語り部である坂木と探偵役の鳥井の関係は、何とも表現し辛い。外界との接触を絶って生活する、所謂「ひきこもり」の鳥井と、そんな鳥井をどうにか社会に引っ張り出したくて、会社と彼の家を行き来する坂木。
ぶっちゃけるとナチュラルホモで良いんじゃないかと思うのですが、…友情の範囲で留めておくべきなのか。どうなのか。あまりに濃すぎる関係に、つっこんだり悶えたりです。だって、坂木が泣くとつられて泣いちゃう、とか、ありえない……ひらがな表記は反則です。
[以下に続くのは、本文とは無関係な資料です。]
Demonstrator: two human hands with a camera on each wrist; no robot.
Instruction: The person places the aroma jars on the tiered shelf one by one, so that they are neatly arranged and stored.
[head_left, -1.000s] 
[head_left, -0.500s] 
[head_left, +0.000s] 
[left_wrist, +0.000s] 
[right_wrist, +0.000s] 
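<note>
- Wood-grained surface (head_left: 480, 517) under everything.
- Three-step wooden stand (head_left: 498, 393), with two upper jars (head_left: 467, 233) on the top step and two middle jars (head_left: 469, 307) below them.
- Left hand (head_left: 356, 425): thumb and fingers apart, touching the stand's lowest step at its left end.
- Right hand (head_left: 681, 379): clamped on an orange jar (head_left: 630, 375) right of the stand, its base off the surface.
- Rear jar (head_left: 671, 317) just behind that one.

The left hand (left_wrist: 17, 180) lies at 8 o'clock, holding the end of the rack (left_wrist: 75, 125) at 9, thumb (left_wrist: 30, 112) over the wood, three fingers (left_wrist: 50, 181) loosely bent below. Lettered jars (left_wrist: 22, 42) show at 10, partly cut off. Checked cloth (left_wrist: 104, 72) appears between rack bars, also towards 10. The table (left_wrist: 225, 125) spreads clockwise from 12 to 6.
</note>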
内容は、坂木の持ち込んできた奇妙な事件を鳥井が解決する、というパターンの短編集。気の強いお姉さんとか盲目の美青年とか謎の子どもとかが出てきます。彼らに関わることで、人間不信でひきこもり気味の鳥井は外の世界に羽ばたけるのか、というのも趣旨のひとつ。
シリーズもの三部作で、残り二冊ありますのでそちらも読むつもりです。